Pour autant, si vous avez découvert Dept. Q sur Netflix, le meilleur conseil reste de revenir aux livres depuis le début. La série donne envie d’entrer dans l’univers. Les romans permettent d’y rester beaucoup plus longtemps, avec davantage de nuances, de personnages et de continuité.
Les 6 films Les Enquêtes du Département V
Avant la série Netflix, l’univers de Jussi Adler-Olsen avait déjà connu plusieurs adaptations au cinéma. La saga Les Enquêtes du Département V compte notamment plusieurs films inspirés des romans, dont :
- Les Enquêtes du Département V : Miséricorde
- Les Enquêtes du Département V : Profanation
- Les Enquêtes du Département V : Délivrance
- Les Enquêtes du Département V : Dossier 64
- Les Enquêtes du Département V : L’Effet papillon
- Les Enquêtes du Département V : Promesse
Ces films peuvent donner envie de découvrir l’ambiance du Département V en version visuelle : les enquêtes froides, les visages fermés, les secrets qui remontent, les silences lourds comme un dimanche soir de novembre. Mais, comme souvent avec les adaptations, les romans restent le meilleur terrain pour comprendre la profondeur des personnages et l’évolution de l’équipe.
Si vous aimez regarder avant de lire, les films peuvent être une bonne entrée en matière. Si vous aimez découvrir les twists et les personnages dans leur version la plus complète, commencez plutôt par les livres, puis gardez les adaptations comme prolongement. Un peu comme un dessert noir, danois, et légèrement anxiogène. Ce qui, dans le cas présent, est évidemment un compliment.
Notre conseil de lecture
Pour profiter pleinement de Jussi Adler-Olsen, le plus simple est de suivre l’ordre de la série : Miséricorde, puis les tomes suivants jusqu’à Les morts ne chantent pas. Cela permet de découvrir les enquêtes sans se perdre, mais surtout de suivre l’évolution du Département V comme une vraie saga de personnages.
Et c’est probablement ce qui explique la fidélité des lecteurs : on commence pour une enquête. On continue pour Carl, Assad, Rose, les secrets, les failles, l’humour sec, et cette petite voix intérieure qui murmure qu’un cold case de plus ne peut pas faire de mal. Même quand on sait très bien que si, justement, c’est tout le principe.
FAQ sur Jussi Adler-Olsen et le Département V
Dans quel ordre lire les livres de Jussi Adler-Olsen ?

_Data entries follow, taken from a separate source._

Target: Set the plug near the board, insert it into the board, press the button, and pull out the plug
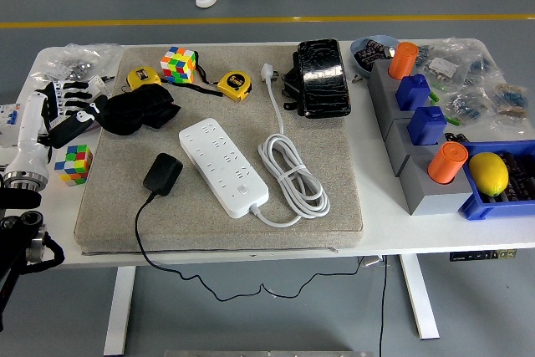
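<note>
The black plug (162,174) lies flat on the grey mat (167,219), just left of the white power board (223,165), with its black cord running off the table's front edge. The board lies diagonally on the mat and its own white cable (292,175) is coiled to its right. My left hand (60,110) is lifted at the far left edge of the table, well clear of the plug, fingers spread and holding nothing. The right arm does not show.
A black pouch (138,109), two yellow tape measures (233,84), a puzzle cube (178,63) and a black case (321,78) lie along the mat's back. A small cube (73,163) sits by my left hand. Grey blocks, orange cylinders (447,161) and a blue bin fill the right side.
</note>
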Controlling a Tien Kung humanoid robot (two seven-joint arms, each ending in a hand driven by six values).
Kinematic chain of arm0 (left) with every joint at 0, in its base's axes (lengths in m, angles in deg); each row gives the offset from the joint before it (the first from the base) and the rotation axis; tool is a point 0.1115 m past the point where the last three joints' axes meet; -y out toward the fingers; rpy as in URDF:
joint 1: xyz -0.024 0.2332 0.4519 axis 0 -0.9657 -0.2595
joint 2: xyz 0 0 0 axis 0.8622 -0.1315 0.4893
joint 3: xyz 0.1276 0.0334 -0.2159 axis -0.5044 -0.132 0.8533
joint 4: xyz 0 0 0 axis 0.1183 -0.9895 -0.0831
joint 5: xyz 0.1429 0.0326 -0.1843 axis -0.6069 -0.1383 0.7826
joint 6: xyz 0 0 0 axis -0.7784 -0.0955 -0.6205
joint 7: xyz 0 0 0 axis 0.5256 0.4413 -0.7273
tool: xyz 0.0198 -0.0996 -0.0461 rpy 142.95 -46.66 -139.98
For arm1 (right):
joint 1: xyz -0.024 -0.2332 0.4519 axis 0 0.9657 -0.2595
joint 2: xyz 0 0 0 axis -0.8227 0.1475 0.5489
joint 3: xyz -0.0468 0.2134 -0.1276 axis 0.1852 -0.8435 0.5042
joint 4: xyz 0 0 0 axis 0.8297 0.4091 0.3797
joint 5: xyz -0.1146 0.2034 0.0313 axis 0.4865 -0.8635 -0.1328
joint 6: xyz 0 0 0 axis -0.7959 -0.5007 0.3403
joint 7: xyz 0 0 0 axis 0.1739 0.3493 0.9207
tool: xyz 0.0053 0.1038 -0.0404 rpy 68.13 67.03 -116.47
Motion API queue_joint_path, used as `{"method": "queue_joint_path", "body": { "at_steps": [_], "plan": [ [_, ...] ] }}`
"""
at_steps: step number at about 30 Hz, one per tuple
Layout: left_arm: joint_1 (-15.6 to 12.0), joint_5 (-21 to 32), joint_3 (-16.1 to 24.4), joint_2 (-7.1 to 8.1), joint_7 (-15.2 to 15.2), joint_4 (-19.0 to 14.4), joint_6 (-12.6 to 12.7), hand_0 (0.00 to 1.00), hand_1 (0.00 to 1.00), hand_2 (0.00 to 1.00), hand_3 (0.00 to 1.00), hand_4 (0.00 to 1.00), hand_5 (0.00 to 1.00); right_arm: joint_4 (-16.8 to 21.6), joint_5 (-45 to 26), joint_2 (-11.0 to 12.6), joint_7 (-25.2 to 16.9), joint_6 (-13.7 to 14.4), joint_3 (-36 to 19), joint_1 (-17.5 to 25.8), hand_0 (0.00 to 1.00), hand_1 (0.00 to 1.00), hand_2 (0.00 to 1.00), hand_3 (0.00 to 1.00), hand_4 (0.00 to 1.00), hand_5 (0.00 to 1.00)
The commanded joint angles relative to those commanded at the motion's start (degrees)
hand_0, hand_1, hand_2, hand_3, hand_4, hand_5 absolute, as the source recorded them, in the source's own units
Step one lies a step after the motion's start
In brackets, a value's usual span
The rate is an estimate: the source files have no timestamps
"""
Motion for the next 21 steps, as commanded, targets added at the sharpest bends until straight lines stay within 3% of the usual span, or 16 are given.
{"method": "queue_joint_path", "body": {
  "at_steps": [21],
  "plan": [
    [-1.1, -0.4, 3.0, 0.82, -1.0, -0.9, -0.5, 0.378, 0.477, 0.513, 0.535, 0.854, 0.346, -0.9, -2.4, 1.5, 0.4, -0.1, 4.8, -2.2, 0.556, 0.595, 0.545, 0.511, 0.856, 0.375]
  ]
}}
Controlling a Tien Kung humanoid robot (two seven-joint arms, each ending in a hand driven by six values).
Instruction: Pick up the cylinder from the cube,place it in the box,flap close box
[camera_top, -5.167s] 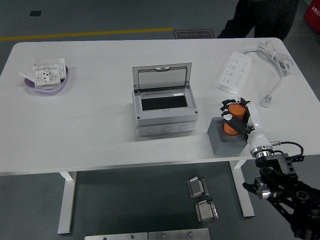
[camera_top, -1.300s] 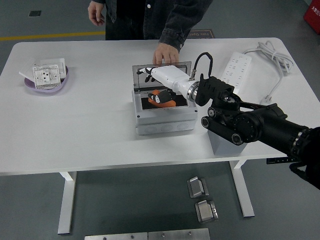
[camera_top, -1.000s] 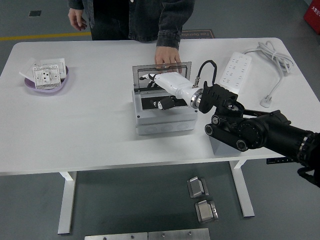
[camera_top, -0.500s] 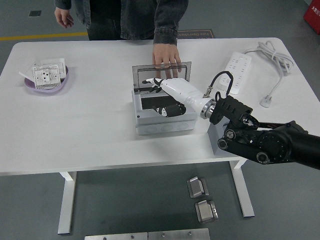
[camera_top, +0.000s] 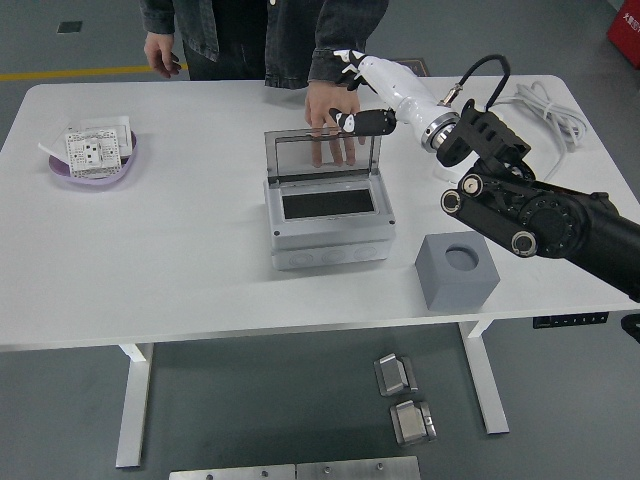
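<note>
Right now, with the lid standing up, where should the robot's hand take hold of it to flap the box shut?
Take the lid by its free top edge, coming from behind and above. It stands upright, hinged along the box's back rim, so pressing forward there should swing it down. The right hand hovers above that edge; a person's hand rests just behind it.

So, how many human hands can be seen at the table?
2: one hand rests flat behind the box's open lid; the other hand hangs at the far edge, upper left.
</note>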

Pour la série du Département V, il est conseillé de lire les romans dans cet ordre : Miséricorde, Profanation, Délivrance, Dossier 64, L’Effet Marco, Promesse, Selfies, Victime 2117, Sel, 7 m², puis Les morts ne chantent pas.

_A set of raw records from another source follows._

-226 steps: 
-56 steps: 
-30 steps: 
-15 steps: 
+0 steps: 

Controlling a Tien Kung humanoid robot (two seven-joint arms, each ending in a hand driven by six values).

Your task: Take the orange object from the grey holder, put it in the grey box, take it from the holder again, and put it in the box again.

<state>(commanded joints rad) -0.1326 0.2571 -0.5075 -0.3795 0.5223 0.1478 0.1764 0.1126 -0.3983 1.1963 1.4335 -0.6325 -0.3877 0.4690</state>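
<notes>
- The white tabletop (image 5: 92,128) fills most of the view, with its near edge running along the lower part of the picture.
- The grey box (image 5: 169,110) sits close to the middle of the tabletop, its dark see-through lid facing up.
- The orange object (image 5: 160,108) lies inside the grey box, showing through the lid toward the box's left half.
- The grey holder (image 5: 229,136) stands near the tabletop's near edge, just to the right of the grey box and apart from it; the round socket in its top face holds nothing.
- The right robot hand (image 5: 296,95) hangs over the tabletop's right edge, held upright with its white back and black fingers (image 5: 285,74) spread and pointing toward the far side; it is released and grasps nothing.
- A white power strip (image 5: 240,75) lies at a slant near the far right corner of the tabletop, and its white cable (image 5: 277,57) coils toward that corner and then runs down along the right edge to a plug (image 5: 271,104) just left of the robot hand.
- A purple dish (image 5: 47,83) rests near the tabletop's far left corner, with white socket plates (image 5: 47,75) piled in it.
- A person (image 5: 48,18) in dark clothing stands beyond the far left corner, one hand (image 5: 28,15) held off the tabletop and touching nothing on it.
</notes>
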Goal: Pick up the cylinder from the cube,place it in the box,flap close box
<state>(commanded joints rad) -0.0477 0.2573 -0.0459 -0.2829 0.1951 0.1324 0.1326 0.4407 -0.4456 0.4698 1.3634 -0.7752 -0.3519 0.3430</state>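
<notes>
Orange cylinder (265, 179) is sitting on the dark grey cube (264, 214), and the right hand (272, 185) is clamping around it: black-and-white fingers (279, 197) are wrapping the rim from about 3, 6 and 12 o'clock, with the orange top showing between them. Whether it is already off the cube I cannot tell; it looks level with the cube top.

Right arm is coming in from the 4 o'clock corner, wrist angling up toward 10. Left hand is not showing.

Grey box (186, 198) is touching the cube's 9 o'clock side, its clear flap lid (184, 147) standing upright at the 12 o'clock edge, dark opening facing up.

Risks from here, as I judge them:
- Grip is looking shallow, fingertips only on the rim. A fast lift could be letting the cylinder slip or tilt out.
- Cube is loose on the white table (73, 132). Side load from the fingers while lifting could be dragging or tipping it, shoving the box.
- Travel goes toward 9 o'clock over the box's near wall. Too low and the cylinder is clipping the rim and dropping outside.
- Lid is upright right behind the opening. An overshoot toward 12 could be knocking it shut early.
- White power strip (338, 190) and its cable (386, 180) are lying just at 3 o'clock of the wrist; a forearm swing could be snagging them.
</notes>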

Peut-on lire le Département V dans le désordre ?
Oui, chaque enquête a sa propre intrigue. Mais pour profiter pleinement de l’évolution des personnages et des relations entre Carl Mørck, Assad et Rose, il vaut mieux lire la série dans l’ordre.

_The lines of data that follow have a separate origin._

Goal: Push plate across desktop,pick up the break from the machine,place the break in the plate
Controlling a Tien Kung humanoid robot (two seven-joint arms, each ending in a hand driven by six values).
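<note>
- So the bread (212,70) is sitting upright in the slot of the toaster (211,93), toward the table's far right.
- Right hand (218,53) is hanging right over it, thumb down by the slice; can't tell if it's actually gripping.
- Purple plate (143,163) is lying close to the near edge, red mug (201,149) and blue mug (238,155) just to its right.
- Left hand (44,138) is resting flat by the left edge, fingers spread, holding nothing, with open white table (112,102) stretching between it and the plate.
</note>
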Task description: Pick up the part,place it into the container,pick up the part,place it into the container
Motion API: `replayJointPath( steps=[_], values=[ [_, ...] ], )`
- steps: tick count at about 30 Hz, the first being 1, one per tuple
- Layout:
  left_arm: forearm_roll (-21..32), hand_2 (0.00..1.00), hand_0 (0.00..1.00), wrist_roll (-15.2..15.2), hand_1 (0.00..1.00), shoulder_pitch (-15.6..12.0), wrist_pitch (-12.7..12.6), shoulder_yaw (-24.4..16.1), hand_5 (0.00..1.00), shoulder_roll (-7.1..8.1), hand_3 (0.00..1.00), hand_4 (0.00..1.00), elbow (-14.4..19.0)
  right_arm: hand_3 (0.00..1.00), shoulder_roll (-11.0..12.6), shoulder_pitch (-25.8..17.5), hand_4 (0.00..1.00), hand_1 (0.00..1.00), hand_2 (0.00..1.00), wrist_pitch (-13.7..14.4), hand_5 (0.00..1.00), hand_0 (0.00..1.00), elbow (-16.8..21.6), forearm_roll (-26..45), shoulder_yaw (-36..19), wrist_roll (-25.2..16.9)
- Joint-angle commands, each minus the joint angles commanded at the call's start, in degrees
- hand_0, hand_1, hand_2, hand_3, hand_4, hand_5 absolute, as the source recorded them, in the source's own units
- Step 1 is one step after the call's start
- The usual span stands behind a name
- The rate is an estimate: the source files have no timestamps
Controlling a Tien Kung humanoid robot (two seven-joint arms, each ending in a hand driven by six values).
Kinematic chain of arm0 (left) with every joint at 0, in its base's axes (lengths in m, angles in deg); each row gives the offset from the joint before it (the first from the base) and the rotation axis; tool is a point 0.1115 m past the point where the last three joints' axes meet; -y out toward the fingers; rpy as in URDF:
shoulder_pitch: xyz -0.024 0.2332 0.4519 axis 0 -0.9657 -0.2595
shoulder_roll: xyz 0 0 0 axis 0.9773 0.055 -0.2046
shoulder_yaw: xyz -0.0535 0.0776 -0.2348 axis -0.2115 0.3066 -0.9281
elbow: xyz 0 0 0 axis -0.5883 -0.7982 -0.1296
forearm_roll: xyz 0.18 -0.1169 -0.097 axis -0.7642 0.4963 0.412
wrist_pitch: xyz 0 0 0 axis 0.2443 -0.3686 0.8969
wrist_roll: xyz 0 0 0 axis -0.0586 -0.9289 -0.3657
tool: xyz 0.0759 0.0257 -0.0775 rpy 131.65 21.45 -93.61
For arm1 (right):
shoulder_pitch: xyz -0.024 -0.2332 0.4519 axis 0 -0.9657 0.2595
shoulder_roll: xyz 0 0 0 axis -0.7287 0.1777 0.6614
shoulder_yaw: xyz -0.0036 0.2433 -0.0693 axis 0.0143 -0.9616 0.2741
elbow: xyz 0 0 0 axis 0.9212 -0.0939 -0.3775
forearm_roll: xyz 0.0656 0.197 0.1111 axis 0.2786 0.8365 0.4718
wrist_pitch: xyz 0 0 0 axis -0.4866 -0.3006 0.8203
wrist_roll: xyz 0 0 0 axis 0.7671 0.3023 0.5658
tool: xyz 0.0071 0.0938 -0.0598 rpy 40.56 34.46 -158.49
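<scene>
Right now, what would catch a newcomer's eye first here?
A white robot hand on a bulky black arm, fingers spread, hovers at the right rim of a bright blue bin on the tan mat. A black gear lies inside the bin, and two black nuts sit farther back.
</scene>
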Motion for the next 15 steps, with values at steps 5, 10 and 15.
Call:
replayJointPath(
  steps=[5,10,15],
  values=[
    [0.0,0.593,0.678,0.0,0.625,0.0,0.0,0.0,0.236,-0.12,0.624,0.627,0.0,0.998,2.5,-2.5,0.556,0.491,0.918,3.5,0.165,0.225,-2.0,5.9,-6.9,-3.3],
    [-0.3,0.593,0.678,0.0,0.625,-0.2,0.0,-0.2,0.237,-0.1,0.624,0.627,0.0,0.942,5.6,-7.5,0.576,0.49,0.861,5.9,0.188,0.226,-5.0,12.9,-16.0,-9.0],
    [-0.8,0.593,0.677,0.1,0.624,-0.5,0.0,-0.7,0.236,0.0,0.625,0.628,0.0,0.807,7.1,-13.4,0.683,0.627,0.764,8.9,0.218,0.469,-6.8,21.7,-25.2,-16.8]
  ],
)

Quel est le premier livre du Département V ?
Le premier livre de la série est Miséricorde. C’est aussi le meilleur point de départ pour découvrir Jussi Adler-Olsen.
Quel livre de Jussi Adler-Olsen lire en premier ?
Si vous débutez, commencez par Miséricorde. C’est le roman qui introduit le Département V, Carl Mørck et toute la mécanique de la série.
Quel est le dernier tome du Département V ?
Le dernier tome paru est Les morts ne chantent pas, présenté comme la onzième enquête du Département V. Il se lit après 7 m².
Faut-il lire 7 m² avant Les morts ne chantent pas ?
Oui. Pour suivre la continuité de la série, il vaut mieux lire 7 m² avant Les morts ne chantent pas.
Existe-t-il une série Netflix adaptée du Département V ?
Oui. La série Dept. Q (Les Dossiers oubliés), aussi associée au titre Les dossiers oubliés, adapte l’univers de Jussi Adler-Olsen en déplaçant l’action en Écosse.
Combien y a-t-il de films Les Enquêtes du Département V ?
Il existe six films principaux adaptés de la saga : Miséricorde, Profanation, Délivrance, Dossier 64, L’Effet papillon et Promesse.